> **Activity**
In the listing below, write out exactly each line from the first through the one containing "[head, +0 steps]".

> **Records for the task**
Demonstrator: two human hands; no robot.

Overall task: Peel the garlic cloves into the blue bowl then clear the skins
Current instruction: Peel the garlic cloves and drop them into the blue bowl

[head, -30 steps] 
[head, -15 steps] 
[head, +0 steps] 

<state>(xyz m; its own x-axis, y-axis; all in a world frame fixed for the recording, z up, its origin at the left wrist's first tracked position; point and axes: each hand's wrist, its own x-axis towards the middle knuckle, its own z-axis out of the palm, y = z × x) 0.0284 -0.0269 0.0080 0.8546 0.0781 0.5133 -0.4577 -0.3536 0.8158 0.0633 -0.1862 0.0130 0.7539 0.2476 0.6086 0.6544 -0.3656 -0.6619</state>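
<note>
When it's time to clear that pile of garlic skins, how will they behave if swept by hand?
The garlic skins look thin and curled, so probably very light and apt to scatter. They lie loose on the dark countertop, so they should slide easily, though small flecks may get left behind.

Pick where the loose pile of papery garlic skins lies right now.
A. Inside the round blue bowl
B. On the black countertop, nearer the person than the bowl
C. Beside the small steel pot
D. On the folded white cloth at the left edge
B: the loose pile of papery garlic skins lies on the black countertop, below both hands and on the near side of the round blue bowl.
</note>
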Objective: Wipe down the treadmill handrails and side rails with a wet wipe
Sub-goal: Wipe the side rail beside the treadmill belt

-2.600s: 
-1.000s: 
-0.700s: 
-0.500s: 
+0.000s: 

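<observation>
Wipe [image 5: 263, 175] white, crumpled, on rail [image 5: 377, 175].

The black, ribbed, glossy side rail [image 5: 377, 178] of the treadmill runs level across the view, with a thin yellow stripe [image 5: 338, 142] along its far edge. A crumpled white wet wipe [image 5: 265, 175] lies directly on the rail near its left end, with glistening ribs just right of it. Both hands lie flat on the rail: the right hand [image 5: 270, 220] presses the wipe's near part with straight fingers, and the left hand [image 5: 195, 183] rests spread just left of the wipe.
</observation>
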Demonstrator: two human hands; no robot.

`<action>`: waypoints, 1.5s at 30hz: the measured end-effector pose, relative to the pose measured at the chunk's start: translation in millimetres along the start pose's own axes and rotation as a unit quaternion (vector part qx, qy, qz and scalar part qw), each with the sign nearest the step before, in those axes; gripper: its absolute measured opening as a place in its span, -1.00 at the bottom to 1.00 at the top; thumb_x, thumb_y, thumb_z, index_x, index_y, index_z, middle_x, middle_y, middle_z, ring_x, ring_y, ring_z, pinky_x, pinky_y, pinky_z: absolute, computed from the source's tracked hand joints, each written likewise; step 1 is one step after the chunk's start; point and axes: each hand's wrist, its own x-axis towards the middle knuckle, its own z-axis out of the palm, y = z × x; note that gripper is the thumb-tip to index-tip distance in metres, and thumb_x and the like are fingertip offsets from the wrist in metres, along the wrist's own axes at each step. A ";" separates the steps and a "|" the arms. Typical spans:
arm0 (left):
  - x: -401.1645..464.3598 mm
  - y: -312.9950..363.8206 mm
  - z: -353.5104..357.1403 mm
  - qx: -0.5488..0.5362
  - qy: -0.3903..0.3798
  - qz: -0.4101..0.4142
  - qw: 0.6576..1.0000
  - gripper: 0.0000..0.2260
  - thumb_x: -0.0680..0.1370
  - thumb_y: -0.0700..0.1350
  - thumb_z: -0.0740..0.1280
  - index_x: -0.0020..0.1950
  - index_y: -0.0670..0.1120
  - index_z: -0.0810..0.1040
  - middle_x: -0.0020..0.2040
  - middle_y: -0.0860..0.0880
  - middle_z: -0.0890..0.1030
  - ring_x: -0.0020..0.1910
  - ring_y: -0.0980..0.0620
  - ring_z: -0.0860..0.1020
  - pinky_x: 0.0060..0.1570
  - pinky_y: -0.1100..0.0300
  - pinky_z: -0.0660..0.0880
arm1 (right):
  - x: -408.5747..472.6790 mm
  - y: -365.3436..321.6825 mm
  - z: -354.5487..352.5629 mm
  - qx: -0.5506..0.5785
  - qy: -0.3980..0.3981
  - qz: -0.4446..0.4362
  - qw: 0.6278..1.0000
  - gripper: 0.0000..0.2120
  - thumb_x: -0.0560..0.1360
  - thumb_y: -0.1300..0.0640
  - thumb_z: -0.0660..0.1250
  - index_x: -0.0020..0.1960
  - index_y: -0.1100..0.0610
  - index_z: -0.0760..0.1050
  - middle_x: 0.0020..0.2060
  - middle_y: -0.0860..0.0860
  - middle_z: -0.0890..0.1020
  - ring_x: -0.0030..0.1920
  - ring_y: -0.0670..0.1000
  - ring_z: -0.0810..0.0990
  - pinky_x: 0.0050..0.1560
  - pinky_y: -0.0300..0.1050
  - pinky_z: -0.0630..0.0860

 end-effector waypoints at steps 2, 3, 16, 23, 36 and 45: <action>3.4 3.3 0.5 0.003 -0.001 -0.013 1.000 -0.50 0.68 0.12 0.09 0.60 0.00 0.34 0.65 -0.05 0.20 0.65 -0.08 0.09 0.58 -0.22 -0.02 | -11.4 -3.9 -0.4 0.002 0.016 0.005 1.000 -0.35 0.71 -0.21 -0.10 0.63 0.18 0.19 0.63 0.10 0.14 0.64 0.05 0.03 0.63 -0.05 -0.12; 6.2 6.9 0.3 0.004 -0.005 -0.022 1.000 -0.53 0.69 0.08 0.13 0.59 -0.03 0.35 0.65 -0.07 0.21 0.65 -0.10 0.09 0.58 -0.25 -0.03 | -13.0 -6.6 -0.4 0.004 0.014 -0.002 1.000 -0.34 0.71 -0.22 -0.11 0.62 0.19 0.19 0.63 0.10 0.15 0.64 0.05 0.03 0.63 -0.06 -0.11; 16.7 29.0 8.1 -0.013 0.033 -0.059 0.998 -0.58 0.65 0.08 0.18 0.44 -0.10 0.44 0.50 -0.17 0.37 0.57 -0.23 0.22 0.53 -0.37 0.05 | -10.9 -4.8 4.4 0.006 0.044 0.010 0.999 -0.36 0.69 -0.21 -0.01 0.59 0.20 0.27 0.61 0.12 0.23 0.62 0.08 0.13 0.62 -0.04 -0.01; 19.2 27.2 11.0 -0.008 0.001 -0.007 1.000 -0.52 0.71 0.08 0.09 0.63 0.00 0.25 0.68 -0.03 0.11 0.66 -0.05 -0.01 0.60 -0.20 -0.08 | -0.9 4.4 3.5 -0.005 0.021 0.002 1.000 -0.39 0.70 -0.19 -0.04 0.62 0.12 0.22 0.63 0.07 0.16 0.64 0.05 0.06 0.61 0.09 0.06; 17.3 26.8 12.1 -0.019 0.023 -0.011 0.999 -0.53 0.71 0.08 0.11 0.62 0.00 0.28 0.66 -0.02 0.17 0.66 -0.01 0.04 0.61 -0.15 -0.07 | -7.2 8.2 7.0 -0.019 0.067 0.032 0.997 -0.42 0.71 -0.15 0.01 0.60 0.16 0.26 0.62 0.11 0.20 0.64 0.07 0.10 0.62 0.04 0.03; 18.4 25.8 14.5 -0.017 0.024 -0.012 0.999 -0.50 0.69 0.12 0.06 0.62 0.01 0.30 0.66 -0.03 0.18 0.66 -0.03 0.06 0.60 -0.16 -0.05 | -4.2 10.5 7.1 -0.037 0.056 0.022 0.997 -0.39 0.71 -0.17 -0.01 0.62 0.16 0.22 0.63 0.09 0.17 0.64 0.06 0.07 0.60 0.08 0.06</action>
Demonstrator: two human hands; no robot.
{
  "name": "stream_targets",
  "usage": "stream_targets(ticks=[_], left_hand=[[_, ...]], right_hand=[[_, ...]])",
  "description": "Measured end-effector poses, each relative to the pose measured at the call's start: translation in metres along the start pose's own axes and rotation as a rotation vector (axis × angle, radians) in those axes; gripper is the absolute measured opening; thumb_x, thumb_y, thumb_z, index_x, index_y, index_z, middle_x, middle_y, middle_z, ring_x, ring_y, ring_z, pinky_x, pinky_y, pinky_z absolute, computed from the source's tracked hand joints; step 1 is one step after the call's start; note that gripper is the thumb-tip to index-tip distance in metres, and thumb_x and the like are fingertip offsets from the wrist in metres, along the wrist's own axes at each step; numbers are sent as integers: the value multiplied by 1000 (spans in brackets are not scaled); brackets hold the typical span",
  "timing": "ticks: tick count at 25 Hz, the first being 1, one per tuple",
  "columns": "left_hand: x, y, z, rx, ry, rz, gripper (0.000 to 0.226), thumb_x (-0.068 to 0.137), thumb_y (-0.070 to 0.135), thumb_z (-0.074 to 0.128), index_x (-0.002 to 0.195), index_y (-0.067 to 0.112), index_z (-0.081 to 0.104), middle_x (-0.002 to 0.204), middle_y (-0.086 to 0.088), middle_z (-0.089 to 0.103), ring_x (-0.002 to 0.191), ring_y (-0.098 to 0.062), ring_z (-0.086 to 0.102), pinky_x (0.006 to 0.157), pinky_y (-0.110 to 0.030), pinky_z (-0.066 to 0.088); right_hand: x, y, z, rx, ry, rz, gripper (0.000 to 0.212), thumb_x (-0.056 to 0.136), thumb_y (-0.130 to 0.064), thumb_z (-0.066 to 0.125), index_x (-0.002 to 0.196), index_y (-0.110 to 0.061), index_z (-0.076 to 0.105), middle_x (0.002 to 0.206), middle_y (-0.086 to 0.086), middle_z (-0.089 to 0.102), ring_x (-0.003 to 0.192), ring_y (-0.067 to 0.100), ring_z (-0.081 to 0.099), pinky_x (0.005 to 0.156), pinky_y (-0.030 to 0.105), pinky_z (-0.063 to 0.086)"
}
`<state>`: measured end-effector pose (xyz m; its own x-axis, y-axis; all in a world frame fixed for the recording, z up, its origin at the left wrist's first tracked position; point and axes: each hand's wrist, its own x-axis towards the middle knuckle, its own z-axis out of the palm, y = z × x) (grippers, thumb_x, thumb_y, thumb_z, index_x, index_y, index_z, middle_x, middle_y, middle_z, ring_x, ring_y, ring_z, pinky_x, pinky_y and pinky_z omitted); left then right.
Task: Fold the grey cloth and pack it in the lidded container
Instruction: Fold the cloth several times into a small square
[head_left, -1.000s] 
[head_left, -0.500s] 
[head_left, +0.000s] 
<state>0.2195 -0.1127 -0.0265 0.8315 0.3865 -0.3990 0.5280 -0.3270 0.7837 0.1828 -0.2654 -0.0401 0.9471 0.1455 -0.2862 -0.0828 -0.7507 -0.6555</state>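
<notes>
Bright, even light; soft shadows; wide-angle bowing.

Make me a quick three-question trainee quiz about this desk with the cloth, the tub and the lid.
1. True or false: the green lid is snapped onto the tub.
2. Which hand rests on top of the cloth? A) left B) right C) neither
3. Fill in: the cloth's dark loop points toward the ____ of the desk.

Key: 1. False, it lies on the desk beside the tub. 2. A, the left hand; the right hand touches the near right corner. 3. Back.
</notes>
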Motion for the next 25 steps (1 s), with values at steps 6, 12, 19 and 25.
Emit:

> **Output below**
Demonstrator: two human hands; no robot.

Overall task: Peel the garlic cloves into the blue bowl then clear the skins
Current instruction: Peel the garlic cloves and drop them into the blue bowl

[head, -30 steps] 
[head, -15 steps] 
[head, +0 steps] 

This concludes the answer.